[Work task]
Search the records below for the word "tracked", then return every line where it appears.

[Records excerpted from a collection]

::::::::

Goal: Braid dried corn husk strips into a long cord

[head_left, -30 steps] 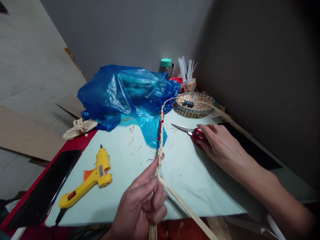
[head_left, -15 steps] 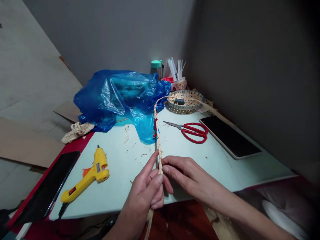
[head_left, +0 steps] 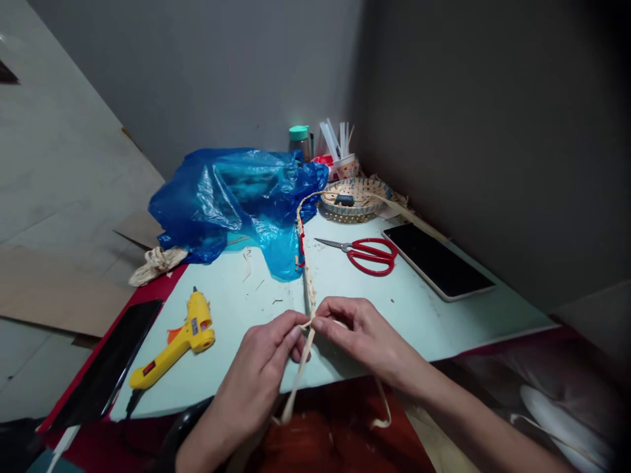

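Observation:
A pale braided cord [head_left: 309, 282] runs toward me from the woven basket [head_left: 355, 213], with red thread on its middle stretch. At its near end loose fibre strands [head_left: 304, 360] spread out and hang over the table edge. My left hand [head_left: 269, 355] pinches one strand between thumb and forefinger, left of the braid's end. Close against it, my right hand [head_left: 357, 332] is closed with thumb and forefinger on the strands at the braid's end. Another strand dangles below my right hand.
Red-handled scissors [head_left: 372, 255] lie beyond my right hand, near a dark tablet [head_left: 438, 259]. To the left are a yellow glue gun [head_left: 180, 338] and a black phone-like slab [head_left: 108, 368]. A blue plastic bag [head_left: 231, 197], a bottle [head_left: 298, 141] and a cup of sticks [head_left: 345, 164] stand behind.
My left hand has let go of the braid and moved left, drawing a strand sideways. My right hand now holds the braid's end. The strands have spread apart, and the view has shifted slightly.

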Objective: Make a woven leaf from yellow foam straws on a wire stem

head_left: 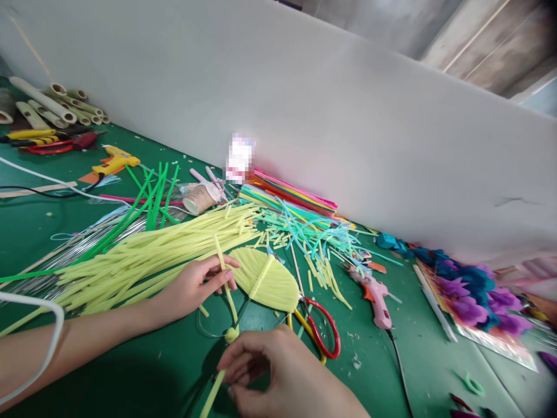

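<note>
My left hand point(198, 287) pinches a pale yellow pipe cleaner point(230, 296) between thumb and fingers, its free end pointing up. Lower down, the strand meets a small yellow coil point(231, 335) beside my right fingertips. My right hand point(278, 368) is curled closed on a yellow pipe cleaner length point(212, 396) that slants down to the bottom edge; whether it is the same strand is hidden. A thin dark wire runs past the coil. Just beyond lies a leaf-shaped piece point(248, 273) of yellow pipe cleaners with a raised band across it. Scissors point(333, 334) with red and yellow handles lie beside my right hand.
Loose yellow pipe cleaners point(143, 255) spread behind my left arm, with green ones point(159, 197) beyond. A pink glue gun point(376, 296) lies right, its cord trailing forward. A yellow glue gun point(115, 161), pliers point(87, 139) and bamboo tubes point(65, 107) lie left. Purple flowers point(470, 307) lie far right.
</note>
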The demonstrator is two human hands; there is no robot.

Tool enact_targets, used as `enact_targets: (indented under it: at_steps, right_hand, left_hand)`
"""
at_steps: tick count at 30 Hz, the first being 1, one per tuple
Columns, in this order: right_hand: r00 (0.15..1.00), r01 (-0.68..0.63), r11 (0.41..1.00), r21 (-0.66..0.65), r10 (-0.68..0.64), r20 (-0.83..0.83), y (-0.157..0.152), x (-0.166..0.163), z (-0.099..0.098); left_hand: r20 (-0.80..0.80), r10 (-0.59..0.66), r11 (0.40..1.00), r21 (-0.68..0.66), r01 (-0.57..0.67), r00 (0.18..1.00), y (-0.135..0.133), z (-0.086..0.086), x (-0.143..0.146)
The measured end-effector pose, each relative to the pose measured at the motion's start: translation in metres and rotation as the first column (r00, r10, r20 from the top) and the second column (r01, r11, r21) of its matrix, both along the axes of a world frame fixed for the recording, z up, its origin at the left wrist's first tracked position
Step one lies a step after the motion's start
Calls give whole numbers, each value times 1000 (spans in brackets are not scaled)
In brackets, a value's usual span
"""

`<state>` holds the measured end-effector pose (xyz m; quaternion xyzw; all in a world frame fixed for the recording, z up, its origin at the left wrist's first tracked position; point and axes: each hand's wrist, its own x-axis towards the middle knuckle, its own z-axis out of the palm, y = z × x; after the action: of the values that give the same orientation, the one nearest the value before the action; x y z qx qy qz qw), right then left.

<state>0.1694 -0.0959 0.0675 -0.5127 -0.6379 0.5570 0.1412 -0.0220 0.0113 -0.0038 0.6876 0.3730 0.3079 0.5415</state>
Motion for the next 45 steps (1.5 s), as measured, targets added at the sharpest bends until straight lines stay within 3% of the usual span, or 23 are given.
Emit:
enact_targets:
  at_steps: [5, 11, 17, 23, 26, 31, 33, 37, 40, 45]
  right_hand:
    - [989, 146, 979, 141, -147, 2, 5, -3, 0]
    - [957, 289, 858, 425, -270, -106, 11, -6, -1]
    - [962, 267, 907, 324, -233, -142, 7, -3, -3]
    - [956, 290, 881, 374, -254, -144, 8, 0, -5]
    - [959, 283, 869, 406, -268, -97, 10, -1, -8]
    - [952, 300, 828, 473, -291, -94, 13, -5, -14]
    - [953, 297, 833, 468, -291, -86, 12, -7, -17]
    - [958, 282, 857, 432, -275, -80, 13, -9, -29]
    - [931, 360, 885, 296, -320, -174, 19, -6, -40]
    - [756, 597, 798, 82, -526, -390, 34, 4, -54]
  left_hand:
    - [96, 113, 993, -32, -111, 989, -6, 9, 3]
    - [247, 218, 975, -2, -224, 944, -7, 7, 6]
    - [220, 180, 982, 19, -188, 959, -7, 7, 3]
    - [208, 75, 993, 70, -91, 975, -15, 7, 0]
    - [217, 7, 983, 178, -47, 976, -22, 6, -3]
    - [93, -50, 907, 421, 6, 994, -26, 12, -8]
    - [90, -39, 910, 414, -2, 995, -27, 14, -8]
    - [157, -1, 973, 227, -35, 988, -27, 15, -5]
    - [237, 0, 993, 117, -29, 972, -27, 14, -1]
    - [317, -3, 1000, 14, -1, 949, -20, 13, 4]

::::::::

[Your response]
The measured end-effector pose, each relative to the pose measured at the motion's start: translation in metres and rotation as the first column (r00, r10, r20 from the top) and the second column (r01, r11, r21) of its matrix, both along the axes of a world frame fixed for the recording, z up, its origin at the left wrist's first tracked position
`<state>` holds the measured end-effector pose (xyz m; quaternion xyzw; all in a world frame fixed for the recording, z up, its origin at the left wrist's first tracked position; point and axes: each hand's wrist, its own x-axis towards the middle knuckle, its own z-axis out of the palm, y = z × x; after the action: of the values that give the same orientation, the one nearest the value before the action; x y z qx qy qz qw), right then left.

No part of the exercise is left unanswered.